§ AIM OF THE TASK: Show all lines from the data that include the word "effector".

*** INPUT DATA ***

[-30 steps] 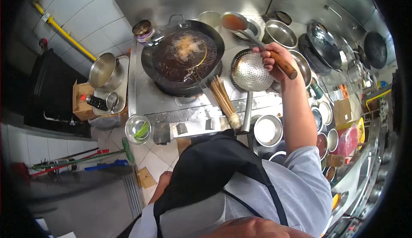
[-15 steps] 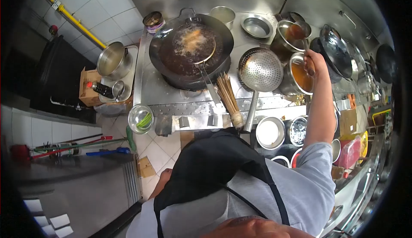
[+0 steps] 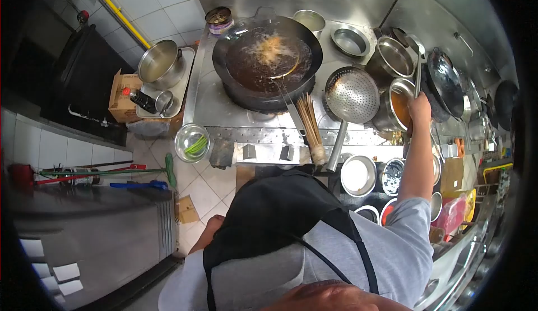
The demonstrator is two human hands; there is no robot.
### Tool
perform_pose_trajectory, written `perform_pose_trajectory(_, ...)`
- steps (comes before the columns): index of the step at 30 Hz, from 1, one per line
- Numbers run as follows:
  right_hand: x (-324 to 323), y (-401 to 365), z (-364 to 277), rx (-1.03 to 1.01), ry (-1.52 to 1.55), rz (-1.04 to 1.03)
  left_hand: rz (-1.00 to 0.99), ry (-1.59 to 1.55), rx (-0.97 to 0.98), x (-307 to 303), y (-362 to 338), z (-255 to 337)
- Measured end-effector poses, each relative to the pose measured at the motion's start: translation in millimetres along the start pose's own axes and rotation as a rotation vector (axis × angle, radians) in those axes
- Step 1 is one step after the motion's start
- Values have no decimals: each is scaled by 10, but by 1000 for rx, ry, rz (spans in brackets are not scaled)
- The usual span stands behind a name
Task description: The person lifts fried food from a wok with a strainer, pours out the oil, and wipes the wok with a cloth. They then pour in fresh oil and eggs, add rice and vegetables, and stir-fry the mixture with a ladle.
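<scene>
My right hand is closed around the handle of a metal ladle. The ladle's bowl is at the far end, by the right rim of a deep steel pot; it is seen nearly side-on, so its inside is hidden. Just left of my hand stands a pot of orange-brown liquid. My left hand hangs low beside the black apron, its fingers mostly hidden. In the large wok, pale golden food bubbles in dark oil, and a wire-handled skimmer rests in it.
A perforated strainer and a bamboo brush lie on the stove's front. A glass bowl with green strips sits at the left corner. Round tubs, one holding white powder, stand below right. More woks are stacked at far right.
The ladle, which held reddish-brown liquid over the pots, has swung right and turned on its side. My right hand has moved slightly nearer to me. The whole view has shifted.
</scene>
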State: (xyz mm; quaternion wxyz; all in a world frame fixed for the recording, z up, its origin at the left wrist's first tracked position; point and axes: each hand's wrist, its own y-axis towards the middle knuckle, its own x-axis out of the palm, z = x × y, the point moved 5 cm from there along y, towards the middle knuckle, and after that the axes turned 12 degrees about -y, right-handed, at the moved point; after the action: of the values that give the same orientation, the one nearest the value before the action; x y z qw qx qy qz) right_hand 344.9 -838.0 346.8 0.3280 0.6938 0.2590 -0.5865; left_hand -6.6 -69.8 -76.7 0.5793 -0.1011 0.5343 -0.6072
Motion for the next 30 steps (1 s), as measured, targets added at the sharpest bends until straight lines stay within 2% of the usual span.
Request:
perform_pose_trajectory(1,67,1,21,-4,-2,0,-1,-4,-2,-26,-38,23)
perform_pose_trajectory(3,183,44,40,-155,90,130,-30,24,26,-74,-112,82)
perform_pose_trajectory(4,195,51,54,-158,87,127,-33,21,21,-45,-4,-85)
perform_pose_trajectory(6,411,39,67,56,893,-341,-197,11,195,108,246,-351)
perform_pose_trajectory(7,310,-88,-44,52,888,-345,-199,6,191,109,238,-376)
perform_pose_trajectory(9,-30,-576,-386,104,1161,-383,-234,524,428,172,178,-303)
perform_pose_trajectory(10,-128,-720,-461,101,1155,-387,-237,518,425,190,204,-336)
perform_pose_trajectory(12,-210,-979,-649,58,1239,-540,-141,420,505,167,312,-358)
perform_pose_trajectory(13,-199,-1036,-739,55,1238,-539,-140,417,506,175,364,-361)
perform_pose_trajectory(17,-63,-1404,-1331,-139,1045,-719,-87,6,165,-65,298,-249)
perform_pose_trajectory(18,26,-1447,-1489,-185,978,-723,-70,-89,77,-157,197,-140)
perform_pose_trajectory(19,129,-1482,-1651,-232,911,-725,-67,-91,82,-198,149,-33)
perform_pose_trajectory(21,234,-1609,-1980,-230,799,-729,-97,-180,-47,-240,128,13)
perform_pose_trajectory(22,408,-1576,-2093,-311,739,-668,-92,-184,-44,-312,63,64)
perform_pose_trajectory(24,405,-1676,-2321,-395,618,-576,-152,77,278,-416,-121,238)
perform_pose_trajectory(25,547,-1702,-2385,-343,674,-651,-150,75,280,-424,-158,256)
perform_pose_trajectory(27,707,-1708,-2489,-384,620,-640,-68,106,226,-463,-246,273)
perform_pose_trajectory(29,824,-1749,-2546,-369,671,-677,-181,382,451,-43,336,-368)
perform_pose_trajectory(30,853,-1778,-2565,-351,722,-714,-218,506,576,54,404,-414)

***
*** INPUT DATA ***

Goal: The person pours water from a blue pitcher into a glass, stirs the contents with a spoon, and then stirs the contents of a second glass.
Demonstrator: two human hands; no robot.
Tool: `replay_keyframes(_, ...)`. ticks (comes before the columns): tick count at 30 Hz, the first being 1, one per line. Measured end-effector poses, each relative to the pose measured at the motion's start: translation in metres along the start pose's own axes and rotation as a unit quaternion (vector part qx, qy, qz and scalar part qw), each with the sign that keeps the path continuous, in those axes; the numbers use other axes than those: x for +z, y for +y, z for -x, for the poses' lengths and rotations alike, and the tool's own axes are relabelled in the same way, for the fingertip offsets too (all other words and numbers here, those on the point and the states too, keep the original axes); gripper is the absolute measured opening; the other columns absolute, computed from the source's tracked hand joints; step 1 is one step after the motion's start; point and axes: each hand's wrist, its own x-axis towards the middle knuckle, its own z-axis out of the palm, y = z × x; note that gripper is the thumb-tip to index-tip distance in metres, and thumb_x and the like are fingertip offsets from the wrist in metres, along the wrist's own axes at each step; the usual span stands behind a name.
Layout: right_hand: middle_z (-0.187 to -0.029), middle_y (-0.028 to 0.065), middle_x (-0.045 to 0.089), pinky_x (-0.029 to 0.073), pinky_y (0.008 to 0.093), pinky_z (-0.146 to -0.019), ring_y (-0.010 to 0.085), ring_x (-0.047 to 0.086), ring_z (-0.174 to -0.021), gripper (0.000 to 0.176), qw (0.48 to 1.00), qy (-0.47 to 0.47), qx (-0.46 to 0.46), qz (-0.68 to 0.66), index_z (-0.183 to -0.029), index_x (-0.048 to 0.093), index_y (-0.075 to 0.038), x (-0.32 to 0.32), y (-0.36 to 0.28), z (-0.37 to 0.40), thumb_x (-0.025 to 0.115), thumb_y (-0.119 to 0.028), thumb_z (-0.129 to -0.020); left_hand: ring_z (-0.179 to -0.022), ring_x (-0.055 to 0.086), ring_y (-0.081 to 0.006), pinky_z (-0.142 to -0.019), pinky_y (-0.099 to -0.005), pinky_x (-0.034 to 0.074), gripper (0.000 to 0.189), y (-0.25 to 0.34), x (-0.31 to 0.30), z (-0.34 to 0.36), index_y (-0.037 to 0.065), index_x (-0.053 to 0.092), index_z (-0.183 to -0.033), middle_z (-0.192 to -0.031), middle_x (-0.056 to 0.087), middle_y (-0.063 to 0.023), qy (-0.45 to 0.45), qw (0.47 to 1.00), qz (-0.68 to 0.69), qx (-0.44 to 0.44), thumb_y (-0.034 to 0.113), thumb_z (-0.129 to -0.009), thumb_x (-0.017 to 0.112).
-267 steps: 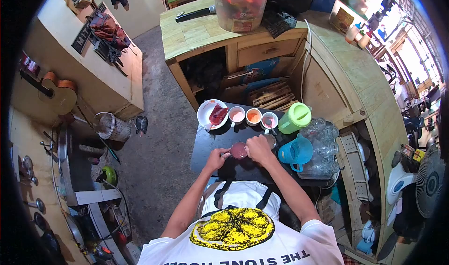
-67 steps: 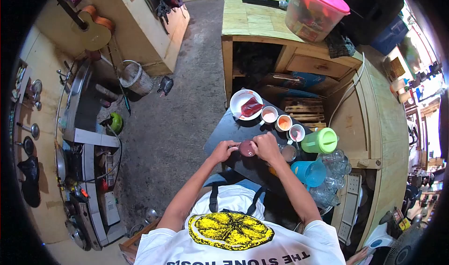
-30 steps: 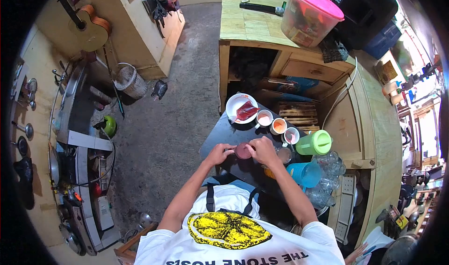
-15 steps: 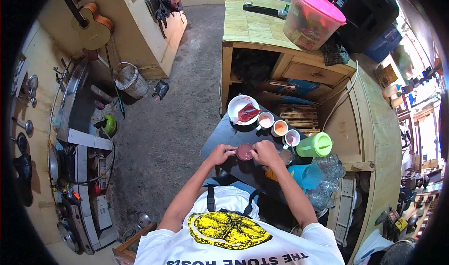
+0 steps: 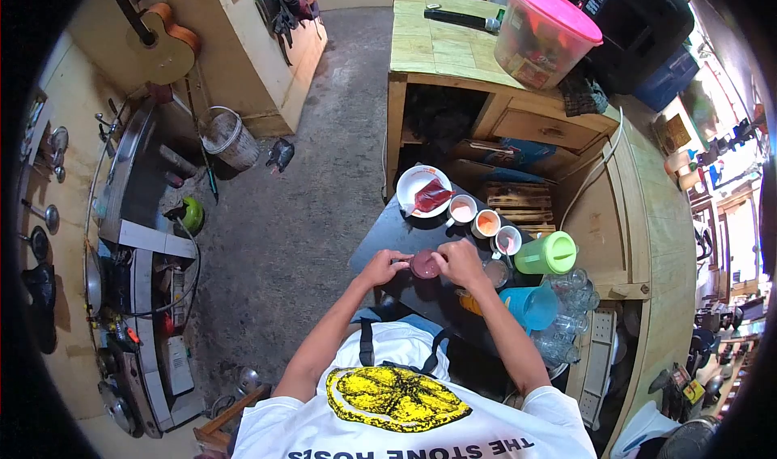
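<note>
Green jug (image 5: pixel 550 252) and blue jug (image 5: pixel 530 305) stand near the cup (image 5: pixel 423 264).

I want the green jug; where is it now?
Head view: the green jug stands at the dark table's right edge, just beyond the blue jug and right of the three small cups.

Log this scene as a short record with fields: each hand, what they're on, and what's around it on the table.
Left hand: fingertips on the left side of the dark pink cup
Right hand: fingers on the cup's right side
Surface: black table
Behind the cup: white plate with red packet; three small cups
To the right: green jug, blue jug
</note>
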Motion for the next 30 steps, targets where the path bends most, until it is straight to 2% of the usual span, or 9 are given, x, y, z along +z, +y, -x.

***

§ ANSWER BOX:
- Measured end-effector poses, each relative to the pose measured at the motion's start: translation in millimetres along the start pose's own axes and rotation as a rotation vector (axis × angle, radians) in those axes
Tool: `replay_keyframes(_, ...)`. ticks (comes before the columns): tick count at 30 Hz, the first being 1, one per line. Measured end-effector poses, each relative to the pose measured at the motion's start: translation in metres along the start pose's own axes and rotation as a unit quaternion (vector part qx, qy, qz and scalar part qw), each with the sign that keeps the path continuous, in those axes; the numbers use other axes than those: x for +z, y for +y, z for -x, for the poses' lengths and rotations alike, and the tool's own axes are relabelled in the same way, for the fingertip offsets too (all other words and numbers here, those on the point and the states too, keep the original axes); gripper is the absolute measured opening; the other columns absolute, computed from the source's tracked hand joints; step 1 is one step after the motion's start; point and axes: each hand's wrist, its own x-axis towards the middle knuckle, its own z-axis out of the palm, y = z × x; note that gripper is the thumb-tip to index-tip distance in metres, and thumb_x and the like are fingertip offsets from the wrist in metres, along the wrist's own axes at each step; the usual span stands behind a name.

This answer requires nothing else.